Exercise brief: The answer is a stretch of the material below, returned exactly: the line containing "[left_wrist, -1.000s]", the line containing "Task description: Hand", and all lines between.

Source data:
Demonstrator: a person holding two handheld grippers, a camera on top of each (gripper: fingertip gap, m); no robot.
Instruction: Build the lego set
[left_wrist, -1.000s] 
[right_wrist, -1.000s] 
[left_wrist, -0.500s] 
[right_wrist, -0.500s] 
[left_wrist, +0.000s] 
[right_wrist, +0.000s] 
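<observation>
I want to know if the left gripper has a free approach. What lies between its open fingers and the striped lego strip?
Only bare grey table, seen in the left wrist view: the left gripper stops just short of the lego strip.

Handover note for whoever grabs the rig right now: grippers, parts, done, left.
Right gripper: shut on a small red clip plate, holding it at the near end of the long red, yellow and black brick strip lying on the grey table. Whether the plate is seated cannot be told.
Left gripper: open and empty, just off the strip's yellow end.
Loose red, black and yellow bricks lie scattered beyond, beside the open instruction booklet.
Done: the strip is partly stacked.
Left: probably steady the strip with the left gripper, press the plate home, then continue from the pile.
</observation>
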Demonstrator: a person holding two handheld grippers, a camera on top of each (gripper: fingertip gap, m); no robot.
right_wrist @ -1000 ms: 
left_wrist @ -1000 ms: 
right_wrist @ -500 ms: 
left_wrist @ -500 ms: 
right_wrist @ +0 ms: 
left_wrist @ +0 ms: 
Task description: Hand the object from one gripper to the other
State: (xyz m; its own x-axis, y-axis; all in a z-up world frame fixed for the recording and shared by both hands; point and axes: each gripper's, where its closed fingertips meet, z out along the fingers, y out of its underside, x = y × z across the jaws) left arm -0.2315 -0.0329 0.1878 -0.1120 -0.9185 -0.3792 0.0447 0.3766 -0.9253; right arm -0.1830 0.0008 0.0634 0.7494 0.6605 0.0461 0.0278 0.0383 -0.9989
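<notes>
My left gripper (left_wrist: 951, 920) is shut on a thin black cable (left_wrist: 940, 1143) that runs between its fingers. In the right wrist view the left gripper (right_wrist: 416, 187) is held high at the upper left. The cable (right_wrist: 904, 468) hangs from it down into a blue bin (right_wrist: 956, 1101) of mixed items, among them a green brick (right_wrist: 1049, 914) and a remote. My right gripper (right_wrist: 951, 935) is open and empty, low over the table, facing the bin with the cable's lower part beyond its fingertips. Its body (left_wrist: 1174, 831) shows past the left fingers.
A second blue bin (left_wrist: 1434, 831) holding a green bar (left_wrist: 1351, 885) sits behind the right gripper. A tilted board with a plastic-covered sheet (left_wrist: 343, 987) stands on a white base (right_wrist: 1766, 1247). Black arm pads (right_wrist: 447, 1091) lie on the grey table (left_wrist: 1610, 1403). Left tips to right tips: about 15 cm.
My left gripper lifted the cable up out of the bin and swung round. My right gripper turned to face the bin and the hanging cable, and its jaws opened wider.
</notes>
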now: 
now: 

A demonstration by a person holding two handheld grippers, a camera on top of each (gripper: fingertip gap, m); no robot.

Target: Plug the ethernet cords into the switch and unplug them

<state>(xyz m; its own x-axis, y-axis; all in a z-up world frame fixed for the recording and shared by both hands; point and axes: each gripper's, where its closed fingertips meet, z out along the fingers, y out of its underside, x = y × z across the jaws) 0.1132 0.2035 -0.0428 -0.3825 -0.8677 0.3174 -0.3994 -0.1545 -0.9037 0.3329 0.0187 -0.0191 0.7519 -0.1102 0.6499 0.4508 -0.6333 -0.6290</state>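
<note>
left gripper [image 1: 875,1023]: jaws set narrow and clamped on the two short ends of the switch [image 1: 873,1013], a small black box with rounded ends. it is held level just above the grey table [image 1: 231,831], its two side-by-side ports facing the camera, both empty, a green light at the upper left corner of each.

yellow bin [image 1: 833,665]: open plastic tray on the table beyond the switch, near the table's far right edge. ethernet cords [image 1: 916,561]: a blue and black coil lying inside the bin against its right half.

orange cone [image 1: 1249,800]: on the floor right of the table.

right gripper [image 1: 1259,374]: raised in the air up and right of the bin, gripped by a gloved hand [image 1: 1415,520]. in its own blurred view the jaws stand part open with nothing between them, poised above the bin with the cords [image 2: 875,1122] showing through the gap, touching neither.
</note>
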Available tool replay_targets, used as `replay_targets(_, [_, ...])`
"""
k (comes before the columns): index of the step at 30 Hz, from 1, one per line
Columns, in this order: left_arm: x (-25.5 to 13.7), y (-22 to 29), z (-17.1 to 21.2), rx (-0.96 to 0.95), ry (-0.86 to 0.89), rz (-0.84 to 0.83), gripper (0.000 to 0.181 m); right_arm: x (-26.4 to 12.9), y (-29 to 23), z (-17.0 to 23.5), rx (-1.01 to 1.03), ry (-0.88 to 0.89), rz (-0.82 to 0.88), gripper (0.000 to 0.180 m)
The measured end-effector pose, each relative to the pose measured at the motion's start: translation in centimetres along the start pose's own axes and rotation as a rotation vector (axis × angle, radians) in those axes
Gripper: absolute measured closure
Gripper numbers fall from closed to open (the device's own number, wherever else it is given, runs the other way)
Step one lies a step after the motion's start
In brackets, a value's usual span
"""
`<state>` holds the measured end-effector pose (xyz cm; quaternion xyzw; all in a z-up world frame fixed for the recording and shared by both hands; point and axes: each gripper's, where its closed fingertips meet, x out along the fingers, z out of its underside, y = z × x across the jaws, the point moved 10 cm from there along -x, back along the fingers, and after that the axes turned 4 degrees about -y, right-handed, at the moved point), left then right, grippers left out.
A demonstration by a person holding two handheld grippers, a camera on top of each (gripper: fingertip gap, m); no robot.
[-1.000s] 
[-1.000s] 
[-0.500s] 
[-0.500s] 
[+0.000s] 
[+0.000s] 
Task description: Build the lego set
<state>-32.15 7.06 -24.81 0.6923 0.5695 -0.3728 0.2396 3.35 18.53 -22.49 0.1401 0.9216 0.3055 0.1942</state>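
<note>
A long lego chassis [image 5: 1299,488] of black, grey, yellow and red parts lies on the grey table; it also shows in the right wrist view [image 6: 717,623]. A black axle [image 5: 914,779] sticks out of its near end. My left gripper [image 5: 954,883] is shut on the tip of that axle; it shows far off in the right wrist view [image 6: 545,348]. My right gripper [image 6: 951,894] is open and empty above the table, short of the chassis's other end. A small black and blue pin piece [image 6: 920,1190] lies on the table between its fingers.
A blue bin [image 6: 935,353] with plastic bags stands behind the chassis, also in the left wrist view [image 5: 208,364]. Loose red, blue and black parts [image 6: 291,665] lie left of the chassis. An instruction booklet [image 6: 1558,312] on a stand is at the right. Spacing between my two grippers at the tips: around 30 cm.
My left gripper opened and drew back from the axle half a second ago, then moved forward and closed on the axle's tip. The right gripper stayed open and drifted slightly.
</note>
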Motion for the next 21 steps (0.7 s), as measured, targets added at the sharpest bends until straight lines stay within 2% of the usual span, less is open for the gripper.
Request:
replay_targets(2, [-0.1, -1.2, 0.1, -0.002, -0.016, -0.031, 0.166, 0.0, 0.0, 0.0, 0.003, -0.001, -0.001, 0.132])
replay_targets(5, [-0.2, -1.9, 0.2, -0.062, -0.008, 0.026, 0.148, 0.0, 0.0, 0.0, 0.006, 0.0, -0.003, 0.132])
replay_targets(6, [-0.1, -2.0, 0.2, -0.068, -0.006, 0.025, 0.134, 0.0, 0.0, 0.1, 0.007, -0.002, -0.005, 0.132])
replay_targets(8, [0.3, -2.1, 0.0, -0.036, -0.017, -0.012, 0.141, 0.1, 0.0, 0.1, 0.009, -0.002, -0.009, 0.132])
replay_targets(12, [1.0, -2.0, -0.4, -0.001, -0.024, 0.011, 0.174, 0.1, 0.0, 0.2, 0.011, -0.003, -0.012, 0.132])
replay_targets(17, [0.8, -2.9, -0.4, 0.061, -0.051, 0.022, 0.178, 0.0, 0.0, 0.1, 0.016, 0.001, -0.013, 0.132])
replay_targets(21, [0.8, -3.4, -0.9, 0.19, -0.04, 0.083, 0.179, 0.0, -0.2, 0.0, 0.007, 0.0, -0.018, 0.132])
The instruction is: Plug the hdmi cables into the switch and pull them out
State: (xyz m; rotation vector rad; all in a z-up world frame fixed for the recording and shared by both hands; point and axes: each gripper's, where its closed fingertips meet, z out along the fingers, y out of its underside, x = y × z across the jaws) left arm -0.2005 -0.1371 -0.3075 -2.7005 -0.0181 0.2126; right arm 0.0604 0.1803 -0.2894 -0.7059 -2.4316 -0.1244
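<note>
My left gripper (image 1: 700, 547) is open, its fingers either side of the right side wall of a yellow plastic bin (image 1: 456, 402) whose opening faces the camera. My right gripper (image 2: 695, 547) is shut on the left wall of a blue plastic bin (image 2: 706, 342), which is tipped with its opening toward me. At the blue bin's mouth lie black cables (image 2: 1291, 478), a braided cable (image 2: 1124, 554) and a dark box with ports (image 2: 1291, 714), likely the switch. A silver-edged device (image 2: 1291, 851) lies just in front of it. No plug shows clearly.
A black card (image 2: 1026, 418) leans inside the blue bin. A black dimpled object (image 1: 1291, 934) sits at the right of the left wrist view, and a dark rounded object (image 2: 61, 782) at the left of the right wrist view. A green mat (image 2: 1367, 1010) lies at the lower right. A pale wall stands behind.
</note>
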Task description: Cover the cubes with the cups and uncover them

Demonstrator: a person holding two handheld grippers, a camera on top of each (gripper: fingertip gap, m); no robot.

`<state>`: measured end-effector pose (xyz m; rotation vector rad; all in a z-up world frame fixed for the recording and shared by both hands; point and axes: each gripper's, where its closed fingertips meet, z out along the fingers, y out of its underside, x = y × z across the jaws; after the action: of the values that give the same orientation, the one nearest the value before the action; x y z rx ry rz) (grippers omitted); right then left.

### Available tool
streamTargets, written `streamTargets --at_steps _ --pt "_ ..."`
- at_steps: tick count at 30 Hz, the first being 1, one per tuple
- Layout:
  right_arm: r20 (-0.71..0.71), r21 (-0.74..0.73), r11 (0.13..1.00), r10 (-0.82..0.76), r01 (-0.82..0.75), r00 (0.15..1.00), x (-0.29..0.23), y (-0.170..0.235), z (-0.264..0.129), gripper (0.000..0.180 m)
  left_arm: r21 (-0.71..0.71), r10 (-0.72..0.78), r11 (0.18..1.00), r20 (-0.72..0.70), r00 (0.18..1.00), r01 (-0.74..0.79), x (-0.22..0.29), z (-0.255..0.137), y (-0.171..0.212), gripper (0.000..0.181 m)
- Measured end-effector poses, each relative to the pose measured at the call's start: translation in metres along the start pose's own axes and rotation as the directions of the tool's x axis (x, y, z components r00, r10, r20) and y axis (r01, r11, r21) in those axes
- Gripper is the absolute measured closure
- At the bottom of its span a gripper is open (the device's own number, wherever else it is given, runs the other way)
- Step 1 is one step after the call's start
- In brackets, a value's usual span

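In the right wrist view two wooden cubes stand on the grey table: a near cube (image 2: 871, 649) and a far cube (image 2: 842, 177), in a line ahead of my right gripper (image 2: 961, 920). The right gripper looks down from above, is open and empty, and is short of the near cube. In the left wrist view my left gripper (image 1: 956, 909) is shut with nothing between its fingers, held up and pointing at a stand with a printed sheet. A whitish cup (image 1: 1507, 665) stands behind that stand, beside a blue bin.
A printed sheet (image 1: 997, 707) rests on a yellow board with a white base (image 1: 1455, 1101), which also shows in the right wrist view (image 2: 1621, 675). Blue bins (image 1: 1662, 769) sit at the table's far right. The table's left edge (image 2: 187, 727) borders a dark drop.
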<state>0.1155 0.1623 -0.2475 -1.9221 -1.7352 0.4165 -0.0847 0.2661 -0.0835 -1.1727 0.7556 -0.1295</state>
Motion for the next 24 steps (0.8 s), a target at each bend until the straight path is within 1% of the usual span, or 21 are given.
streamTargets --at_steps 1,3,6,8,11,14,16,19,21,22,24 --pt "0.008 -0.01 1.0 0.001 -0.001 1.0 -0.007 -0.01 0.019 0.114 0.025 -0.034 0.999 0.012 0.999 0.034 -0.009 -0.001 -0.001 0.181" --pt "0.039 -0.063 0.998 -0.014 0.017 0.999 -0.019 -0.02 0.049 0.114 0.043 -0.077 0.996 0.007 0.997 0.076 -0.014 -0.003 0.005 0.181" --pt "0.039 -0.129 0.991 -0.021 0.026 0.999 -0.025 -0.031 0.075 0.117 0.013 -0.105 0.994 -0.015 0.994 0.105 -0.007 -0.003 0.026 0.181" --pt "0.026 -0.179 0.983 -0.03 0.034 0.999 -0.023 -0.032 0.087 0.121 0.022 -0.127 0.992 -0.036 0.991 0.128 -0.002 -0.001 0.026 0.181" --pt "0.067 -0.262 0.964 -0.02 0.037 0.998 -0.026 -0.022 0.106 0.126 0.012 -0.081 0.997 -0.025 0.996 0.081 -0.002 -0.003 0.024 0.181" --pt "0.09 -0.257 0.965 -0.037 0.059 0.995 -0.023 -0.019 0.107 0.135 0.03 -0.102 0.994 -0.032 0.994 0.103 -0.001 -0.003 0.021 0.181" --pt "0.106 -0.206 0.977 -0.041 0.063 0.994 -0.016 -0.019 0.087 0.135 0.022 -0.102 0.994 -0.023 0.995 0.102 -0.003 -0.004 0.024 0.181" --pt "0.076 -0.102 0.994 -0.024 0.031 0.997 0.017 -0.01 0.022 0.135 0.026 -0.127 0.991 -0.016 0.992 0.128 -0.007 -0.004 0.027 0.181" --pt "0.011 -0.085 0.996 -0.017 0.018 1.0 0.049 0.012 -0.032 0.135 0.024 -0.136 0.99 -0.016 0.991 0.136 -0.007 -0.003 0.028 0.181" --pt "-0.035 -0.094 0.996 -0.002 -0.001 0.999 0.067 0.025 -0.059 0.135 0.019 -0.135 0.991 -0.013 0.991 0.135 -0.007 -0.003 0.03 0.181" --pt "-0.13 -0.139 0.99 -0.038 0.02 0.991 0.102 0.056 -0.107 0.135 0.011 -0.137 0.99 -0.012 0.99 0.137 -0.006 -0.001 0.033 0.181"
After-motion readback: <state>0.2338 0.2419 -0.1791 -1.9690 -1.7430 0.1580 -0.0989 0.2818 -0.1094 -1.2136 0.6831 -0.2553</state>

Task result:
[left_wrist, -1.000s] 
[right_wrist, -1.000s] 
[left_wrist, -0.500s] 
[right_wrist, -0.500s] 
[left_wrist, +0.000s] 
[right_wrist, +0.000s] 
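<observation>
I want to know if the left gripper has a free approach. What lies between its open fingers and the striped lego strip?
Only bare grey table, seen in the left wrist view: the left gripper stops just short of the lego strip.

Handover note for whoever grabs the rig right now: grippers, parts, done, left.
Right gripper: shut on a small red clip plate, holding it at the near end of the long red, yellow and black brick strip lying on the grey table. Whether the plate is seated cannot be told.
Left gripper: open and empty, just off the strip's yellow end.
Loose red, black and yellow bricks lie scattered beyond, beside the open instruction booklet.
Done: the strip is partly stacked.
Left: probably steady the strip with the left gripper, press the plate home, then continue from the pile.
</observation>
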Demonstrator: a person holding two handheld grippers, a camera on top of each (gripper: fingertip gap, m); no robot.
right_wrist @ -1000 ms: 
left_wrist @ -1000 ms: 
right_wrist @ -500 ms: 
left_wrist @ -500 ms: 
right_wrist @ +0 ms: 
left_wrist @ +0 ms: 
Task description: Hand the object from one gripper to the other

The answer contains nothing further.